Cette nuit-là pourtant, je dormis assez bien, contre mon attente. Ce que c’est que le sentiment de l’impunité ! Maintenant que j’étais sûr de pouvoir prendre la pièce sans danger, puisque tout le monde la croyait perdue, ma conscience me laissait tranquille. Je n’avais plus qu’à rêver à ma fête du lendemain ; et jusqu’au matin, entre mes cils fermés, je vis les mâts du vieux port se balancer sur la houle, pendant que là-bas, au bout de la jetée, la mer, la pleine mer, bleue, immense, voyageuse, me souriait de ses mille petites vagues…

Le lendemain, aussitôt après le déjeuner, je me glissai furtivement dans le salon. Devant la cheminée, j’eus encore un moment terrible.

On parlait dans la chambre à côté ; j’avais peur que quelqu’un entrât. Combien de temps suis-je resté là, debout au bord de mon crime, avançant la main, puis la retirant ! Je ne m’en souviens plus. Ce que je n’ai pas oublié, par exemple, c’est cette figure d’enfant, blême, contractée, bouleversée, que j’avais en face de moi dans la glace, et qui me regardait avec des yeux ardents, des yeux de fauve à l’affût. Enfin les voix s’éloignèrent. Je pris la pièce brusquement, et me voilà dehors.

C’était un jeudi magnifique, c’est-à-dire un dimanche, moins la mélancolie des cloches, la tristesse de l’heure des vêpres, les promenades en famille dans la gêne de l’endimanchement. Tremblant d’être rappelé, j’avais pris mon élan vers les quais avec la hâte de jouir de mon vol. Malheur à qui aurait voulu m’arrêter alors ! Oh ! quand on vient de voler, comme on doit tuer facilement ! Tout en courant, j’entendais la belle pièce d’argent tinter joyeusement, au fond de ma poche, avec la pièce de deux sous qu’on me donnait chaque jeudi, et cette musique me grisait, me donnait des ailes. Plus l’ombre d’un remords. Léger, souriant, la joue en feu, j’étais déjà dans l’atmosphère de mon plaisir.

Tout à coup, en passant un porche d’église, la main tendue d’une mendiante m’arrêta.
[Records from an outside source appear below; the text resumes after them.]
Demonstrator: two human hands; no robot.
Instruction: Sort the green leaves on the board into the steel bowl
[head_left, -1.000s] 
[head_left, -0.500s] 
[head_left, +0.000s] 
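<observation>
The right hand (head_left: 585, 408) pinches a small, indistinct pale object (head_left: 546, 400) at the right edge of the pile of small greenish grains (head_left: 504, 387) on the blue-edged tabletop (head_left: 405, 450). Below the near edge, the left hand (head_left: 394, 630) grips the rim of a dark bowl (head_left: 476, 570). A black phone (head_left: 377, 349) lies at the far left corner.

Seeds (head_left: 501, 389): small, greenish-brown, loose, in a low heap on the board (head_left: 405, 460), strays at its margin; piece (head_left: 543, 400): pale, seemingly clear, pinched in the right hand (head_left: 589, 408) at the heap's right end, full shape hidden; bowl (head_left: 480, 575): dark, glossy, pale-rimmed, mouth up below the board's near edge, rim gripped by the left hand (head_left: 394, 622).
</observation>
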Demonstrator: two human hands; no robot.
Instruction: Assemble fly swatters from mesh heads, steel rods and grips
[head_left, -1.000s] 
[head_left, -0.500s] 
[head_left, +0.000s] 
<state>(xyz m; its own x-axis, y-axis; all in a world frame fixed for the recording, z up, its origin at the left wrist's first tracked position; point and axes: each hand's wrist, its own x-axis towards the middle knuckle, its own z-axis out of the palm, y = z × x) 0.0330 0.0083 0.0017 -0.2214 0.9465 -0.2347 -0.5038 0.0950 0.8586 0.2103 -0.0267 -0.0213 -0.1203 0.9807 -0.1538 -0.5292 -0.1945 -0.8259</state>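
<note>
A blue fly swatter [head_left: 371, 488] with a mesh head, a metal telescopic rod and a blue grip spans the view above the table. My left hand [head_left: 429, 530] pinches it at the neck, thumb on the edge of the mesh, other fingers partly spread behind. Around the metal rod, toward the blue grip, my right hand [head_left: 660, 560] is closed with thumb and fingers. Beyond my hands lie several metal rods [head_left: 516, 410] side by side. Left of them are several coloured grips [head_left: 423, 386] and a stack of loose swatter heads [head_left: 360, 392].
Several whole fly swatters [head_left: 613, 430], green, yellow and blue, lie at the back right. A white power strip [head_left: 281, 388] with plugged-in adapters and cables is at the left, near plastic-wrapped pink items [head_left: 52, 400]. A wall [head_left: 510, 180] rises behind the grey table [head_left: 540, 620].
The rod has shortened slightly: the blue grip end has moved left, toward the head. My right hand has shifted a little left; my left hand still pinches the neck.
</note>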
Fus-je attendri par cette misère, par la pâleur de cette face éteinte ou le regard morne de l’enfant que la malheureuse avait dans ses bras ?

Ne cédai-je pas plutôt à ce besoin de faire le bien qui nous prend après une faute, ou encore à une superstition de petit Méridional presque italien, essayant de sanctifier l’argent volé ?

Quoi qu’il en soit, je tirai de ma poche les deux sous de mon jeudi, et je les jetai à la mendiante, qui me remercia avec une expression de joie et de reconnaissance extraordinaire, si extraordinaire, en vérité, que, deux rues plus loin, une crainte subite me traversa l’esprit. Oh ! mon Dieu ! Est-ce que par hasard ?...

Vite, je tâte, je me fouille et pousse un cri de rage. J’avais donné les deux francs. Il ne me restait plus que mes deux sous ! Et les bateaux étaient là tout près. Déjà les mâts, les vergues du vieux port montaient au bout de la rue, dans un grand carré de lumière… Non, vous n’avez jamais vu la colère, un désespoir pareil au mien.

Me voilà revenant sur mes pas, furieux, parlant tout seul :

« Oh ! je la retrouverai… Je lui dirai que je me suis trompé, que cet argent n’était pas à moi… Et si elle ne veut pas me le rendre, eh bien ! je la ferai arrêter comme une voleuse. »

Je l’appelais voleuse. J’avais cet aplomb… En attendant, où était-elle passée ? J’eus beau fouiller tous les porches de l’église, regarder autour dans les rues, dans les passages. Personne. Sitôt ses deux francs reçus, la mendiante était rentrée chez elle. En une fois, sa journée avait été finie. La mienne avec.

Alors, éperdu, ne sachant plus que faire, je retournai à la maison, et sautant au cou de ma mère avec une explosion de larmes, où il y avait encore plus de colère que de remords, je pris le parti de lui avouer tout. Cela se voit quelquefois, paraît-il, qu’un voleur vienne faire des aveux à la justice, de rage d’avoir manqué son coup.